What is needed
The output must match the entries below exactly.

====== Task data ======

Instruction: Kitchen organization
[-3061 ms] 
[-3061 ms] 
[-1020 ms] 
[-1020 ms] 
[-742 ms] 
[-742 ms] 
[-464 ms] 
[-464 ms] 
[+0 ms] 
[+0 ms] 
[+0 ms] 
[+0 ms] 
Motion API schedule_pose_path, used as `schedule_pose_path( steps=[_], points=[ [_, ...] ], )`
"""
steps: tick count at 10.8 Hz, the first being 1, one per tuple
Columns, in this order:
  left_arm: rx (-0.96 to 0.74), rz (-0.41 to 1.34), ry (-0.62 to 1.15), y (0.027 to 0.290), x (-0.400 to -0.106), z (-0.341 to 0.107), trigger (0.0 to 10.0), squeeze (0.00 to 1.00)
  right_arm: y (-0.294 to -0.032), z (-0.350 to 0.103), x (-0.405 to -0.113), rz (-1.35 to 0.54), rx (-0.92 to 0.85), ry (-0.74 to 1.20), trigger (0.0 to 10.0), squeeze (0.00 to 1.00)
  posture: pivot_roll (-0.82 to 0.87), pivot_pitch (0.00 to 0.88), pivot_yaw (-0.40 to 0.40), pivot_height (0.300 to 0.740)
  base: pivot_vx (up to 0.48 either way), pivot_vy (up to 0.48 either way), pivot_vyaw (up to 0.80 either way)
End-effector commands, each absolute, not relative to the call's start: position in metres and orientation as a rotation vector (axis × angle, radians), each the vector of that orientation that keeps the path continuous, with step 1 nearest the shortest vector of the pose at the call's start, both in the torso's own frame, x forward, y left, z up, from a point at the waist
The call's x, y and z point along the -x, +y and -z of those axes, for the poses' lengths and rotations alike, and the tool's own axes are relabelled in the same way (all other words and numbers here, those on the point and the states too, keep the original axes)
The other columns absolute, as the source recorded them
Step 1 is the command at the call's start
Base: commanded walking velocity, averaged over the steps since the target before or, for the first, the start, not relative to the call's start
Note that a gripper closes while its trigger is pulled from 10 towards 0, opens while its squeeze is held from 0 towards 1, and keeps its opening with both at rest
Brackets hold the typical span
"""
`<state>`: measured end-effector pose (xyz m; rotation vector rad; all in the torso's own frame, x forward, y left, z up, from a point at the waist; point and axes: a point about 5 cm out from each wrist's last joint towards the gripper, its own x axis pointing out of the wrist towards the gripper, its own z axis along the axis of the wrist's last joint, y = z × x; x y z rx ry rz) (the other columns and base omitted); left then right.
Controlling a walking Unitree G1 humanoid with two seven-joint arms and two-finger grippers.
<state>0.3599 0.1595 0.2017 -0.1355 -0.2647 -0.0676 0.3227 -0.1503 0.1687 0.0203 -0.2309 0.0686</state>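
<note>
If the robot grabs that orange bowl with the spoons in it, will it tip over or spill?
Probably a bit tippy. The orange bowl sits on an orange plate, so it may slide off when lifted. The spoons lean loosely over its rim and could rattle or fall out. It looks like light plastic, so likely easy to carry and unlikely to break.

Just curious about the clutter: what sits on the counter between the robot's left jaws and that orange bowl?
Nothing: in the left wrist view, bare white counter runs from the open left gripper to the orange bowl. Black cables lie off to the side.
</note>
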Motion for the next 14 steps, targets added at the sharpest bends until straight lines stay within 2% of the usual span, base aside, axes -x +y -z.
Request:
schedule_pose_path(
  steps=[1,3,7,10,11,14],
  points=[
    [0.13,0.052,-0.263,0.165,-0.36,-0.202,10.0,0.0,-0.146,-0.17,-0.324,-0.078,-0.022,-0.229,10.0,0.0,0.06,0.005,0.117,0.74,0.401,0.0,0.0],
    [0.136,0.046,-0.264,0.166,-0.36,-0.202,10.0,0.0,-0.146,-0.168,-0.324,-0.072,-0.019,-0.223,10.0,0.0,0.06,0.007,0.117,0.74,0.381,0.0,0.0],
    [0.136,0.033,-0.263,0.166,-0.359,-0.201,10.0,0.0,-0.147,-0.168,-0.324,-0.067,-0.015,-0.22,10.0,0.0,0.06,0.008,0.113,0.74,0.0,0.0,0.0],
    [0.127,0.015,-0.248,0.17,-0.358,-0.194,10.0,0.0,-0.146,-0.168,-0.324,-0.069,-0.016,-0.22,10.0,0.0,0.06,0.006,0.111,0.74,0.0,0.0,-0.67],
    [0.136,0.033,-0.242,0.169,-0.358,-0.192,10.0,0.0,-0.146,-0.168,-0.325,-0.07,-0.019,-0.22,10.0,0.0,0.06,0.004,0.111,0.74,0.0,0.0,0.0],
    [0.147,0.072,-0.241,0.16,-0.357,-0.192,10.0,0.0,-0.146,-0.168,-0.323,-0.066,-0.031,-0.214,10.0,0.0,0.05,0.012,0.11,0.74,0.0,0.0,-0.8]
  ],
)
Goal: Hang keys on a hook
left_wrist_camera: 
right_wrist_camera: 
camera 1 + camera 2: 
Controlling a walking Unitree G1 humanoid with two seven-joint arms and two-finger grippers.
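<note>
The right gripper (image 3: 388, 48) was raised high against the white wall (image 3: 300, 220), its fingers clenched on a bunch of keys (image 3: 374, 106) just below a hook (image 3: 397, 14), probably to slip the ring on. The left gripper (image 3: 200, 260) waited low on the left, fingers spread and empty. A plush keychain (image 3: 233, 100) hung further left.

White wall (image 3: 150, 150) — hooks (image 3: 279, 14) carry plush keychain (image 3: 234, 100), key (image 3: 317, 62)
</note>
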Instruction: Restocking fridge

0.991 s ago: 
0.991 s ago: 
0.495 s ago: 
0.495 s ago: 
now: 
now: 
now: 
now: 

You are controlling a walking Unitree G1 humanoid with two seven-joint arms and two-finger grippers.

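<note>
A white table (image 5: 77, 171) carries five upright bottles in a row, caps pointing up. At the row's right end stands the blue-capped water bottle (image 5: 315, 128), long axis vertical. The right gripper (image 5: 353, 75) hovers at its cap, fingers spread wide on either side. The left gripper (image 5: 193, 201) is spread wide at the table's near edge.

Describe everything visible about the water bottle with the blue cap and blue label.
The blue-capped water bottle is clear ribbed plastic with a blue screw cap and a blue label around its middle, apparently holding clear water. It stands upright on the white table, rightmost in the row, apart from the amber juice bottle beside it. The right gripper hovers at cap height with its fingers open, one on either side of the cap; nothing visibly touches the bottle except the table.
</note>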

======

Written answer
Instruction: Kitchen organization
[-3061 ms] 
[-3061 ms] 
[-1020 ms] 
[-1020 ms] 
[-742 ms] 
[-742 ms] 
[-464 ms] 
[-464 ms] 
[+0 ms] 
[+0 ms] 
[+0 ms] 
[+0 ms] 
Motion API schedule_pose_path, used as `schedule_pose_path( steps=[_], points=[ [_, ...] ], )`
"""
steps: tick count at 10.8 Hz, the first being 1, one per tuple
Columns, in this order:
  left_arm: rx (-0.96 to 0.74), rz (-0.41 to 1.34), ry (-0.62 to 1.15), y (0.027 to 0.290), x (-0.400 to -0.106), z (-0.341 to 0.107), trigger (0.0 to 10.0), squeeze (0.00 to 1.00)
  right_arm: y (-0.294 to -0.032), z (-0.350 to 0.103), x (-0.405 to -0.113), rz (-1.35 to 0.54), rx (-0.92 to 0.85), ry (-0.74 to 1.20), trigger (0.0 to 10.0), squeeze (0.00 to 1.00)
  posture: pivot_roll (-0.82 to 0.87), pivot_pitch (0.00 to 0.88), pivot_yaw (-0.40 to 0.40), pivot_height (0.300 to 0.740)
  base: pivot_vx (up to 0.48 either way), pivot_vy (up to 0.48 either way), pivot_vyaw (up to 0.80 either way)
End-effector commands, each absolute, not relative to the call's start: position in metres and orientation as a rotation vector (axis × angle, radians), each the vector of that orientation that keeps the path continuous, with step 1 nearest the shortest vector of the pose at the call's start, both in the torso's own frame, x forward, y left, z up, from a point at the waist
The call's x, y and z point along the -x, +y and -z of those axes, for the poses' lengths and rotations alike, and the tool's own axes are relabelled in the same way (all other words and numbers here, those on the point and the states too, keep the original axes)
The other columns absolute, as the source recorded them
Step 1 is the command at the call's start
Base: commanded walking velocity, averaged over the steps since the target before or, for the first, the start, not relative to the call's start
Note that a gripper closes while its trigger is pulled from 10 towards 0, opens while its squeeze is held from 0 towards 1, and keeps its opening with both at rest
Brackets hold the typical span
"""
`<state>`: measured end-effector pose (xyz m; rotation vector rad; all in the torso's own frame, x forward, y left, z up, from a point at the waist; point and axes: a point about 5 cm out from each wrist's last joint towards the gripper, its own x axis pointing out of the wrist towards the gripper, its own z axis along the axis of the wrist's last joint, y = z × x; x y z rx ry rz) (the other columns and base omitted); left then right.
Controlling a walking Unitree G1 humanoid with two seven-joint arms and two-finger grippers.
<state>0.3599 0.1595 0.2017 -0.1355 -0.2647 -0.0676 0.3227 -0.1503 0.1687 0.0203 -0.2309 0.0686</state>
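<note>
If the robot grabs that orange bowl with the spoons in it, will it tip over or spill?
Probably a bit tippy. The orange bowl sits on an orange plate, so it may slide off when lifted. The spoons lean loosely over its rim and could rattle or fall out. It looks like light plastic, so likely easy to carry and unlikely to break.

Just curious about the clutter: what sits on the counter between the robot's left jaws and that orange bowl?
Nothing: in the left wrist view, bare white counter runs from the open left gripper to the orange bowl. Black cables lie off to the side.
</note>
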Motion for the next 14 steps, targets added at the sharpest bends until straight lines stay within 2% of the usual span, base aside, axes -x +y -z.
Request:
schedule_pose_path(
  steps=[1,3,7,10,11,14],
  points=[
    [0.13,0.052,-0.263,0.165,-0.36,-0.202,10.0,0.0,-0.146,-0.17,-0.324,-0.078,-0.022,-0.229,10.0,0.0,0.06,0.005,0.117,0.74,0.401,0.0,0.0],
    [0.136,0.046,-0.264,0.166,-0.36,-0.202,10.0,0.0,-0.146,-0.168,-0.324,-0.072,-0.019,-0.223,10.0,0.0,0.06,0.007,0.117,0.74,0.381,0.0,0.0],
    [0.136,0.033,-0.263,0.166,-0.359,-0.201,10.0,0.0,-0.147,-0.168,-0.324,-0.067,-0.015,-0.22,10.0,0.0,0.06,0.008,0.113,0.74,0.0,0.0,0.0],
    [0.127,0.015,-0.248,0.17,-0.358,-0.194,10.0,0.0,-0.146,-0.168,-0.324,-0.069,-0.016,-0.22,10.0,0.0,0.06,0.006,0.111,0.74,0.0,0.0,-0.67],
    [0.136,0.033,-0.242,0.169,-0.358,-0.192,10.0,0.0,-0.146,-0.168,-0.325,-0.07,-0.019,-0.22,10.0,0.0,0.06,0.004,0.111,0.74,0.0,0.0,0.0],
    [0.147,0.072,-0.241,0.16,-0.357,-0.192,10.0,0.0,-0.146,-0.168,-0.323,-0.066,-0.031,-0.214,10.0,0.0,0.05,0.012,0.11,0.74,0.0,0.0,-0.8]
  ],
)
Goal: Hang keys on a hook
left_wrist_camera: 
right_wrist_camera: 
camera 1 + camera 2: 
Controlling a walking Unitree G1 humanoid with two seven-joint arms and two-finger grippers.
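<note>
The right gripper (image 3: 388, 48) was raised high against the white wall (image 3: 300, 220), its fingers clenched on a bunch of keys (image 3: 374, 106) just below a hook (image 3: 397, 14), probably to slip the ring on. The left gripper (image 3: 200, 260) waited low on the left, fingers spread and empty. A plush keychain (image 3: 233, 100) hung further left.

White wall (image 3: 150, 150) — hooks (image 3: 279, 14) carry plush keychain (image 3: 234, 100), key (image 3: 317, 62)
</note>
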Instruction: Restocking fridge

0.991 s ago: 
0.991 s ago: 
0.495 s ago: 
0.495 s ago: 
now: 
now: 
now: 
now: 

You are controlling a walking Unitree G1 humanoid with two seven-joint arms and two-finger grippers.

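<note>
A white table (image 5: 77, 171) carries five upright bottles in a row, caps pointing up. At the row's right end stands the blue-capped water bottle (image 5: 315, 128), long axis vertical. The right gripper (image 5: 353, 75) hovers at its cap, fingers spread wide on either side. The left gripper (image 5: 193, 201) is spread wide at the table's near edge.

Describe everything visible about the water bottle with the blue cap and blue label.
The blue-capped water bottle is clear ribbed plastic with a blue screw cap and a blue label around its middle, apparently holding clear water. It stands upright on the white table, rightmost in the row, apart from the amber juice bottle beside it. The right gripper hovers at cap height with its fingers open, one on either side of the cap; nothing visibly touches the bottle except the table.
</note>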

The required output has been supplied.